> **Instructions to follow**
From the first line to the last, please write out the data exactly.
*** Opening Provided data ***
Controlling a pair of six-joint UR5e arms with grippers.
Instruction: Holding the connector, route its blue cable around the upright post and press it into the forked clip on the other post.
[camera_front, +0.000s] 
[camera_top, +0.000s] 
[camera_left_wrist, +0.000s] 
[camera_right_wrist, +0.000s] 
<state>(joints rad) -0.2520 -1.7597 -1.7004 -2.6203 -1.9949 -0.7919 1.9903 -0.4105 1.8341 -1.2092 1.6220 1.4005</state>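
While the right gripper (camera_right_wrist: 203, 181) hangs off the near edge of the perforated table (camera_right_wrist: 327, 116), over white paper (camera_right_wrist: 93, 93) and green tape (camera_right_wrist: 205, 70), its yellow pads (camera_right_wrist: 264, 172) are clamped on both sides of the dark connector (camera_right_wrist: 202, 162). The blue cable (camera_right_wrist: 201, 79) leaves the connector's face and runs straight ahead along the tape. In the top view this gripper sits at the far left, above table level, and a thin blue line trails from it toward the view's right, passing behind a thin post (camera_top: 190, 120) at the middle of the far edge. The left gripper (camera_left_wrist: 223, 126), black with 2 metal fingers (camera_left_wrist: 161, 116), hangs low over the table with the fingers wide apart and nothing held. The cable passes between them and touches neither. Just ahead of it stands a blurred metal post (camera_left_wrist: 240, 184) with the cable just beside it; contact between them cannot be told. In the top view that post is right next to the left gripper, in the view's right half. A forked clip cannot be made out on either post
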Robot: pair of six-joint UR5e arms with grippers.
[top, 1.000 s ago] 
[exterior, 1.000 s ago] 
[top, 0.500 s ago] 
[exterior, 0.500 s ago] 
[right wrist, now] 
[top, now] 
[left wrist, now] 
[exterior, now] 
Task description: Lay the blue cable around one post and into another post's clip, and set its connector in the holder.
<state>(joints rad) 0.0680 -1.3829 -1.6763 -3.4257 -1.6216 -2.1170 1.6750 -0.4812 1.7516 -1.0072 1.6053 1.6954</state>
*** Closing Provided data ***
> **Response to the exercise**
Controlling a pair of six-joint UR5e arms with grippers.
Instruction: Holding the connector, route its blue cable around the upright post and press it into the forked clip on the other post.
[camera_front, +0.000s] 
[camera_top, +0.000s] 
[camera_left_wrist, +0.000s] 
[camera_right_wrist, +0.000s] 
<state>(joints rad) -0.2520 -1.7597 -1.7004 -2.6203 -1.9949 -0.7919 1.9903 -0.4105 1.8341 -1.2092 1.6220 1.4005</state>
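While the right gripper (camera_right_wrist: 203, 181) hangs off the near edge of the perforated table (camera_right_wrist: 327, 116), over white paper (camera_right_wrist: 93, 93) and green tape (camera_right_wrist: 205, 70), its yellow pads (camera_right_wrist: 264, 172) are clamped on both sides of the dark connector (camera_right_wrist: 202, 162). The blue cable (camera_right_wrist: 201, 79) leaves the connector's face and runs straight ahead along the tape. In the top view this gripper sits at the far left, above table level, and a thin blue line trails from it toward the view's right, passing behind a thin post (camera_top: 190, 120) at the middle of the far edge. The left gripper (camera_left_wrist: 223, 126), black with 2 metal fingers (camera_left_wrist: 161, 116), hangs low over the table with the fingers wide apart and nothing held. The cable passes between them and touches neither. Just ahead of it stands a blurred metal post (camera_left_wrist: 240, 184) with the cable just beside it; contact between them cannot be told. In the top view that post is right next to the left gripper, in the view's right half. A forked clip cannot be made out on either post
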Robot: pair of six-joint UR5e arms with grippers.
[top, 1.000 s ago] 
[exterior, 1.000 s ago] 
[top, 0.500 s ago] 
[exterior, 0.500 s ago] 
[right wrist, now] 
[top, now] 
[left wrist, now] 
[exterior, now] 
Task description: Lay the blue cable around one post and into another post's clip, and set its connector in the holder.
<state>(joints rad) 0.0680 -1.3829 -1.6763 -3.4257 -1.6216 -2.1170 1.6750 -0.4812 1.7516 -1.0072 1.6053 1.6954</state>

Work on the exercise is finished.